=== WHAT IS EXPECTED ===
What lines in the following entries hold the word "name"? Copy each one.

=== EXERCISE MATERIALS ===
[Start of Attachment]

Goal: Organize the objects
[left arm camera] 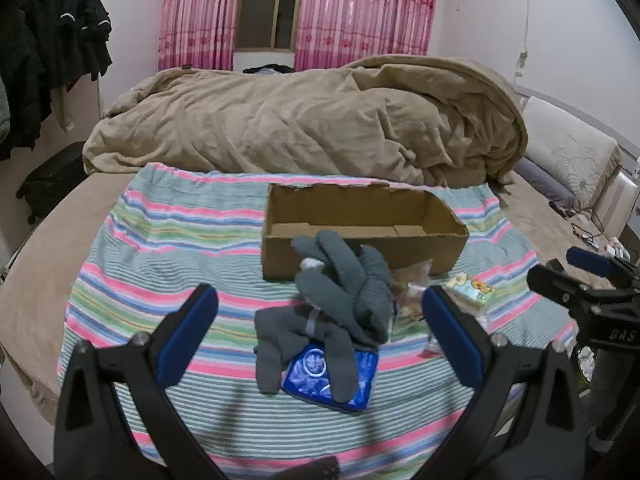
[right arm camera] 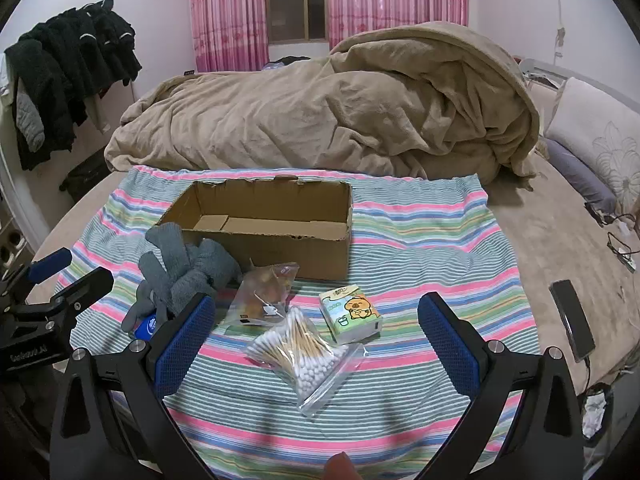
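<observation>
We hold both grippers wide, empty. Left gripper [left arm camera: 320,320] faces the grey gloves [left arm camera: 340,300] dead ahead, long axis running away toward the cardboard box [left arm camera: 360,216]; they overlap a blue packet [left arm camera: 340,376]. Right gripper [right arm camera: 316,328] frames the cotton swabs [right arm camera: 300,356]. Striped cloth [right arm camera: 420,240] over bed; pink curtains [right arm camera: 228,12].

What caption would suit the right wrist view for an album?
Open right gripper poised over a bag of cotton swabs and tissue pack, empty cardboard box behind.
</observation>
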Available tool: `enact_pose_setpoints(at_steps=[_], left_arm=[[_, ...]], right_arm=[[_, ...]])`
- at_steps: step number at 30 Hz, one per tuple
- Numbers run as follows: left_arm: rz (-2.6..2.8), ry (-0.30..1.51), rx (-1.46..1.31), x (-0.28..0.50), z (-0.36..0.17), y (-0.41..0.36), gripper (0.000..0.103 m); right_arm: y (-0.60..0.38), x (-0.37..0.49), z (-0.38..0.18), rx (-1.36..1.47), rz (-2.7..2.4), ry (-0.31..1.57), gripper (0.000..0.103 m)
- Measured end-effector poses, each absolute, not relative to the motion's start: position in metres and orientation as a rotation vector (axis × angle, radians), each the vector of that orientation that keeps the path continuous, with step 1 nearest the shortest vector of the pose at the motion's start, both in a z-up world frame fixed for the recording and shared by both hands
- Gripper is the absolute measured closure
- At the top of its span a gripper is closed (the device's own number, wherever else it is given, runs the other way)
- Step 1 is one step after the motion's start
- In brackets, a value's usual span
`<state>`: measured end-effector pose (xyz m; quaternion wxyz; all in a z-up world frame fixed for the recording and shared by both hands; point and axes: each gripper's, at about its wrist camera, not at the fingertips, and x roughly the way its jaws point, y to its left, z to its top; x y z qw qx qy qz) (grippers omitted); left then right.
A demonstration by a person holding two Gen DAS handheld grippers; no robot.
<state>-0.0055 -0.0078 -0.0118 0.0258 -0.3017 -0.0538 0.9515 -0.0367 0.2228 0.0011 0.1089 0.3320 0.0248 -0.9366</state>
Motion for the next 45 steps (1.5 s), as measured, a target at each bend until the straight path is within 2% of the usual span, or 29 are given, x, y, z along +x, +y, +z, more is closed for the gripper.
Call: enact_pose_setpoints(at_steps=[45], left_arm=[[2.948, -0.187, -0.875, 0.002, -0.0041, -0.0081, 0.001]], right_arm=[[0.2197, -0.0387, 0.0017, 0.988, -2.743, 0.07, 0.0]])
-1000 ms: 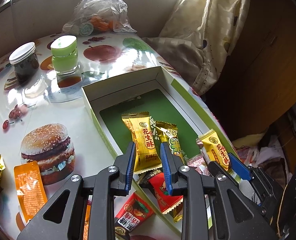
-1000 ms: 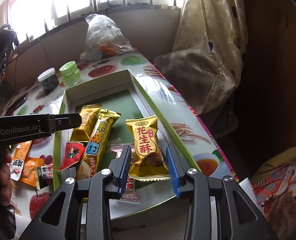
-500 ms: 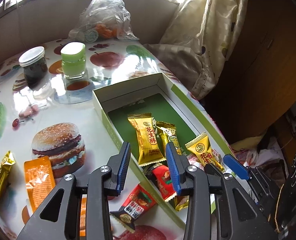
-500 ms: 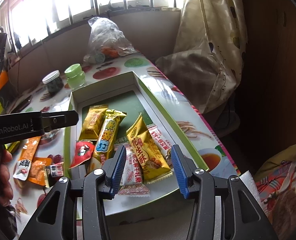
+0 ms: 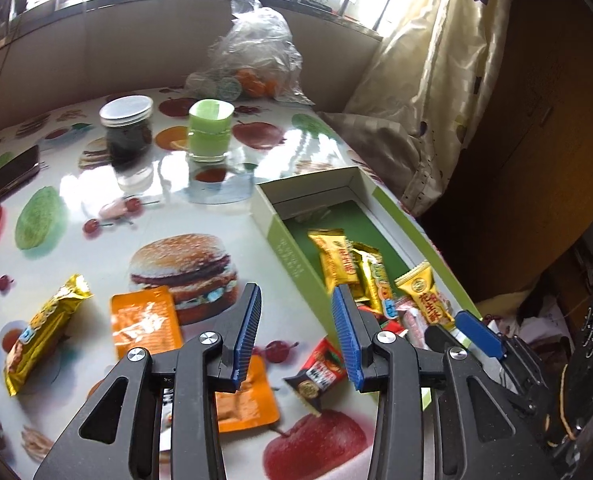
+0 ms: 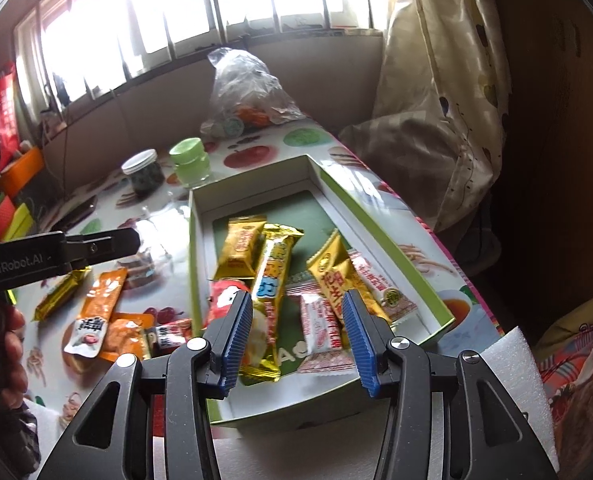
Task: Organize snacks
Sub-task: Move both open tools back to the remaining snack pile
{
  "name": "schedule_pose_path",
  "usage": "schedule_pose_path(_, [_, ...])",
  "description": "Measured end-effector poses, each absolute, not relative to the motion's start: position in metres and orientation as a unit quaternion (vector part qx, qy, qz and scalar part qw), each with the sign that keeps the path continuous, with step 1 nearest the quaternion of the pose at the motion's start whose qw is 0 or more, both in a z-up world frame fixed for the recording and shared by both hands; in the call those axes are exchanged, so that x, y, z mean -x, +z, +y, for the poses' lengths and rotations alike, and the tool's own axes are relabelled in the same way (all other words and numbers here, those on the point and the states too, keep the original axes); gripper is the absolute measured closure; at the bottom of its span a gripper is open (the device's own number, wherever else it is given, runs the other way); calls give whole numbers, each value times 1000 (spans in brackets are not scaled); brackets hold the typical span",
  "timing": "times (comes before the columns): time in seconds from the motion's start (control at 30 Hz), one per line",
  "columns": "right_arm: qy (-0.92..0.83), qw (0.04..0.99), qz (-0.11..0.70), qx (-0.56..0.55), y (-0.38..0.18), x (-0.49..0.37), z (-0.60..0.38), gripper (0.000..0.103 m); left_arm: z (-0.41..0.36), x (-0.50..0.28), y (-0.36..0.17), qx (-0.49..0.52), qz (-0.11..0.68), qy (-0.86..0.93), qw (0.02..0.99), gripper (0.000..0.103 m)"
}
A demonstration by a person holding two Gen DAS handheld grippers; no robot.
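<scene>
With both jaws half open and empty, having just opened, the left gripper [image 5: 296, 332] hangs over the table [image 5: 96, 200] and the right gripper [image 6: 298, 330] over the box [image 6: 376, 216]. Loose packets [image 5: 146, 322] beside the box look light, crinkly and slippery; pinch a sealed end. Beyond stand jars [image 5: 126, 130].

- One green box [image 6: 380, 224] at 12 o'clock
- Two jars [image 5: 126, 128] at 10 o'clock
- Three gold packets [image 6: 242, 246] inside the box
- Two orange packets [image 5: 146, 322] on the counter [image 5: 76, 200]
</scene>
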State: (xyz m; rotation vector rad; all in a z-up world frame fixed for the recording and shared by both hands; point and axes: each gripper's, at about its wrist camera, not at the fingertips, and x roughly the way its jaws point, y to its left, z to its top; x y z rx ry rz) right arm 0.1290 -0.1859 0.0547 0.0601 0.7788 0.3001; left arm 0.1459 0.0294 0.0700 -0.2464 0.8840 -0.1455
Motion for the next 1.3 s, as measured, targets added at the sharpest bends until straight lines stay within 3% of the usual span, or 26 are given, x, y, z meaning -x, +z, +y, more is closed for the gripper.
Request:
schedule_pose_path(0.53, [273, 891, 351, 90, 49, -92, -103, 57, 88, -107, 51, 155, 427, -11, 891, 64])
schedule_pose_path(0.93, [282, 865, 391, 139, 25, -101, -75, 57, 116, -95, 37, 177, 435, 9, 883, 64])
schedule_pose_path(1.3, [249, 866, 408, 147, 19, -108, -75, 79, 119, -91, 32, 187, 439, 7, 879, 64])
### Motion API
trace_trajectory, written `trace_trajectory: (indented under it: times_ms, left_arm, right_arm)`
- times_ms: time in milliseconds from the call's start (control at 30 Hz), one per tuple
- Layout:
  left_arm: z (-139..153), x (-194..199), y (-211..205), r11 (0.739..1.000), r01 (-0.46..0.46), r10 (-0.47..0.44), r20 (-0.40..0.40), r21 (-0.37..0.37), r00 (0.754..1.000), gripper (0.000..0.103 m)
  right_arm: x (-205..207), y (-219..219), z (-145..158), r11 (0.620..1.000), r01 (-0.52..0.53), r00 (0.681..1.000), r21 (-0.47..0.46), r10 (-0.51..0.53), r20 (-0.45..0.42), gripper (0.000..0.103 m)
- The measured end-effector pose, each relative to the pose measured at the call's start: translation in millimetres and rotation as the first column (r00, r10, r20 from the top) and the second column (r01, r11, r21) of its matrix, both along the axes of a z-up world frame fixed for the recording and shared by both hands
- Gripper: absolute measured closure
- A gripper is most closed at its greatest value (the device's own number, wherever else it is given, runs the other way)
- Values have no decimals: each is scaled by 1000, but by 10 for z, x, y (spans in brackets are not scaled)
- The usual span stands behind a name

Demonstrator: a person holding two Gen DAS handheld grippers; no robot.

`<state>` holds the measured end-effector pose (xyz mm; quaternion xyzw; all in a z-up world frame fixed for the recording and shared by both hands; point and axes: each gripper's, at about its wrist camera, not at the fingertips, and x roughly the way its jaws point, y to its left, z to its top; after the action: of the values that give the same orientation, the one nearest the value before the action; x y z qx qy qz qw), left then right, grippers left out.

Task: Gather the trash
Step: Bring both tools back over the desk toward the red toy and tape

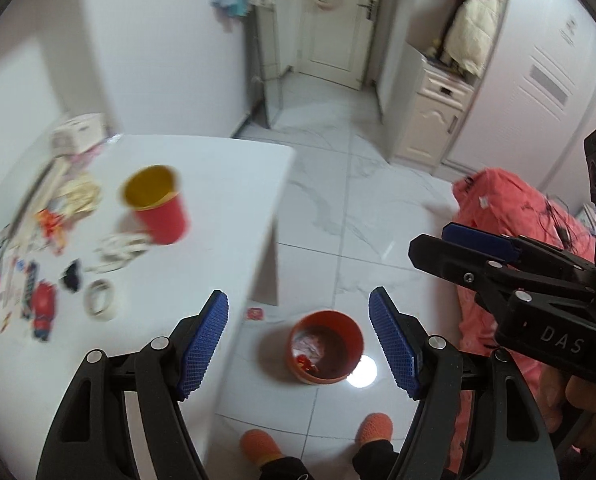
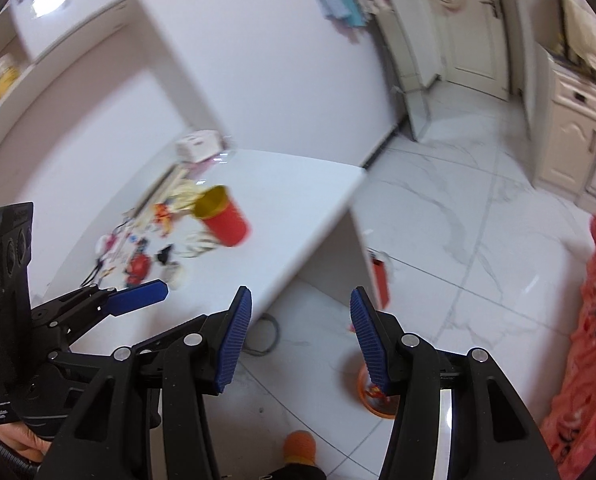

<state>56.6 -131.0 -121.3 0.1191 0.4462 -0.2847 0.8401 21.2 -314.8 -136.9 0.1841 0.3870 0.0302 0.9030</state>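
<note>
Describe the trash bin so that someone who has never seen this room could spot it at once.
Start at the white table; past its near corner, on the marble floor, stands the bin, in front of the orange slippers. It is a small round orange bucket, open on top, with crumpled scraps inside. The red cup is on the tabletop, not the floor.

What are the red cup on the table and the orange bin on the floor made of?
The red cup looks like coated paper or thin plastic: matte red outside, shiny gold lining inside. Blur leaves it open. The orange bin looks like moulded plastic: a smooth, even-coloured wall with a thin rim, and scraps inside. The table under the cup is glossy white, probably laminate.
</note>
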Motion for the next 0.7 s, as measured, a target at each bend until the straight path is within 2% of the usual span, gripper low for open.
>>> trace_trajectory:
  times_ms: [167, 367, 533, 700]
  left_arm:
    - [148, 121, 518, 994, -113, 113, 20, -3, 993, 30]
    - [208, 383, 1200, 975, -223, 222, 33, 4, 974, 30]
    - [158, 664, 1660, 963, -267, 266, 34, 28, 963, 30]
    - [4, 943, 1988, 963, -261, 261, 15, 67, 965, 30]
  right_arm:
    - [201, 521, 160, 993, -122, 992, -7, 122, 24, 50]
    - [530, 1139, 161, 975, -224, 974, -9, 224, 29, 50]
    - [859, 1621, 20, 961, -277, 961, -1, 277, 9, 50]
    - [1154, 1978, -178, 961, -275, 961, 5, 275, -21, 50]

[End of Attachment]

=== WRITTEN RESPONSE ===
  "name": "schedule_pose_path",
- The usual span stands behind a name

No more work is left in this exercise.